EXERCISE: In the data below, the answer is the run of lines from the line containing "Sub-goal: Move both" through the line containing "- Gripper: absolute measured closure", both included; print it exactly and nothing else.

+++ PROVIDED DATA +++

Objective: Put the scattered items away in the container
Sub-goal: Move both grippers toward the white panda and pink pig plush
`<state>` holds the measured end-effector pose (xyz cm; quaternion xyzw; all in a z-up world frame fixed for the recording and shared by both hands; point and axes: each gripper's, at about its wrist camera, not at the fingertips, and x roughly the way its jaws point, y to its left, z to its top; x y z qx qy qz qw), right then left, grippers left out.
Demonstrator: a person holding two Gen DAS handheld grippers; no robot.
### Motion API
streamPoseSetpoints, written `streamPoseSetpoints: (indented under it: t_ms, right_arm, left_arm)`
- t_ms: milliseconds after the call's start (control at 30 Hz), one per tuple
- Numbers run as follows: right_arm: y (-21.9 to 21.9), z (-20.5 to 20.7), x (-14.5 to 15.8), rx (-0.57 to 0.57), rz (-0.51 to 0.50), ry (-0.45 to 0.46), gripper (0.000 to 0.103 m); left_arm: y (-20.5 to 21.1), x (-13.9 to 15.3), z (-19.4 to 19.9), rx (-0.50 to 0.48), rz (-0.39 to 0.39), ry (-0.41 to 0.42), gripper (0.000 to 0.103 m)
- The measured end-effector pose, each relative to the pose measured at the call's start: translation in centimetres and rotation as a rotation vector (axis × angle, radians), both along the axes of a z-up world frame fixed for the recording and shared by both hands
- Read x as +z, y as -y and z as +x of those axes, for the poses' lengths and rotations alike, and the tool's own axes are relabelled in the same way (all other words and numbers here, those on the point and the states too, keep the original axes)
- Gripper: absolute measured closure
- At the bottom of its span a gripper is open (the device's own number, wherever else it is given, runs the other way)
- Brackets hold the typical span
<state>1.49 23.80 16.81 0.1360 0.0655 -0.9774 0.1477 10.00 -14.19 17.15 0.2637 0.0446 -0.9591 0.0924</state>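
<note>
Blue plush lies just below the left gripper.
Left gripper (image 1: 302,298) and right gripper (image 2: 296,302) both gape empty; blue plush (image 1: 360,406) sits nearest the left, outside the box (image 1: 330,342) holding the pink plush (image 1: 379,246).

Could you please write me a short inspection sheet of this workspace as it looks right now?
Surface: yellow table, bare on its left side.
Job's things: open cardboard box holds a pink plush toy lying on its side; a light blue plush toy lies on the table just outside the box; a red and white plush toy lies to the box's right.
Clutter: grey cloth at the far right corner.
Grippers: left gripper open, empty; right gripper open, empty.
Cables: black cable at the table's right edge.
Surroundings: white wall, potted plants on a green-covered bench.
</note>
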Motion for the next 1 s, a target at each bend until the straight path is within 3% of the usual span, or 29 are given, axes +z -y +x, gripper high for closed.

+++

YOUR SOLUTION:
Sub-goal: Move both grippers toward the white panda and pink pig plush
`<state>` holds the measured end-effector pose (xyz cm; quaternion xyzw; all in a z-up world frame fixed for the recording and shared by both hands; point and axes: each gripper's, at about its wrist camera, not at the fingertips, and x roughly the way its jaws point, y to its left, z to its top; x y z qx qy qz qw), right then left, grippers left out.
Demonstrator: a person holding two Gen DAS handheld grippers; no robot.
### Motion API
streamPoseSetpoints, written `streamPoseSetpoints: (indented under it: t_ms, right_arm, left_arm)`
- t_ms: milliseconds after the call's start (control at 30 Hz), one per tuple
- Numbers run as follows: right_arm: y (-21.9 to 21.9), z (-20.5 to 20.7), x (-14.5 to 15.8), rx (-0.57 to 0.57), rz (-0.51 to 0.50), ry (-0.45 to 0.46), gripper (0.000 to 0.103 m); left_arm: y (-20.5 to 21.1), x (-13.9 to 15.3), z (-19.4 to 19.9), rx (-0.50 to 0.48), rz (-0.39 to 0.39), ry (-0.41 to 0.42), gripper (0.000 to 0.103 m)
- The measured end-effector pose, each relative to the pose measured at the call's start: translation in centimetres and rotation as a rotation vector (axis × angle, radians), both along the axes of a z-up world frame fixed for the recording and shared by both hands
- Read x as +z, y as -y and z as +x of those axes, for the poses' lengths and rotations alike, and the tool's own axes are relabelled in the same way (all other words and numbers here, those on the point and the states too, keep the original axes)
- Gripper: absolute measured closure

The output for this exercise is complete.